A uniformed messenger arrived with the printout, which at first glance appeared t
o contain a lot of white space, and when Cheryl swiveled it around with outspread fingers Chase saw a single line of type:
jeg chemical corp inc bakersfield calif
“There we go,” Cheryl said, smiling sweetly, with a suspicious lack of guile. “I told you it was simple.”
About midmorning the heat had started to congeal over Washington and by midday the air was dense and sultry, threatening to thunderstorm. In his fourth-story office in the southwest wing of the Pentagon, Thomas Lebasse had the distinct impression that the weather bore him a personal grudge. Even with the air conditioning and sustained by iced lemon tea, Lebasse was dogged by a dull nagging headache that made every thought a wearisome effort.
His doctor had warned him what to expect, so he was hardly surprised. Fatigue. Nausea. Lack of concentration. Deteriorating motor function.

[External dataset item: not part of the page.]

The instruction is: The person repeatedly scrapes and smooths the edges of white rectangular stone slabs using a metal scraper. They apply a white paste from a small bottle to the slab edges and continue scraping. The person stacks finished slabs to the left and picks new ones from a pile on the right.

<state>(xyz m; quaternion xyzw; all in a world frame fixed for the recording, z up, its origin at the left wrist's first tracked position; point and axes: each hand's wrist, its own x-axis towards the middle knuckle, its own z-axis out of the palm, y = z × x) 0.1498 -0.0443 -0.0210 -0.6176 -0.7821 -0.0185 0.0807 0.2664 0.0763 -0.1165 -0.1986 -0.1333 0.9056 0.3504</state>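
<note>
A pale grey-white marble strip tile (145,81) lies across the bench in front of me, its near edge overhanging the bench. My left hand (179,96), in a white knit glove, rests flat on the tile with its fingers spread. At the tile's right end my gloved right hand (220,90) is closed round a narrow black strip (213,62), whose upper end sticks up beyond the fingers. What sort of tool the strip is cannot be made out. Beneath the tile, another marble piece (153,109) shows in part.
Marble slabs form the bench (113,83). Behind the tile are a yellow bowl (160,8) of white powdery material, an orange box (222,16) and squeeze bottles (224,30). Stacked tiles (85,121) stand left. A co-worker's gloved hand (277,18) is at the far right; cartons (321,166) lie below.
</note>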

It was all happening just as predicted: the long slow slide into death, with the world growing dimmer as the cancer devoured him alive.

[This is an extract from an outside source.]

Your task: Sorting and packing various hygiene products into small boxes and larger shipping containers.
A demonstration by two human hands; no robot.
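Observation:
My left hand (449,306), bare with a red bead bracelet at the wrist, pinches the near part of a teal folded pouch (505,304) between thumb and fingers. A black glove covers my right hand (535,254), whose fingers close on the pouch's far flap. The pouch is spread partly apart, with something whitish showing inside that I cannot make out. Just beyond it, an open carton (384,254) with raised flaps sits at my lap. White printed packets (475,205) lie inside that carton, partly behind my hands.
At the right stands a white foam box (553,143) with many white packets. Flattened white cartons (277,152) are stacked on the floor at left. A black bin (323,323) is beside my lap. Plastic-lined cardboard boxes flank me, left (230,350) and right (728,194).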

Resolutely he pushed the nightmare away. Move on, you old bastard, he ordered himself. Don’t dwell on it. Just keep going.
Answering a buzz on the intercom, Lebasse listened to his senior aide, David Markham, who told him of a call on his private line while he’d been in conference with the budget steering committee. Lebasse sat forward in his red leather wing chair, the pain and fear momentarily forgotten. “Did the caller leave a name, Dave?”
“No, sir. Said he’d call back later.”
“The caller was male?”
“Yes, sir. From a phone booth, I think.”
He’d been expecting Gene Lucas to call any day now. If DEPARTMENT STORE really was as monstrously unthinkable as he suspected, Lucas was the man to confirm it.
If he achieved nothing else in the short time left to him, the secretary of defense had pledged his conscience to stop that evil scheme before it got started. By comparison, chemical warfare was positively humane.
He buzzed his secretary and told her he was going to lunch at his desk. Would she bring him a sandwich, corned beef and pickle on rye, a glass of milk, and a cream doughnut. He’d given up counting calories. Not much point. And anyway over recent months he’d noticed that no matter what he ate, and in whatever quantity, he continued to lose weight. Only this morning he’d pulled his belt in another notch.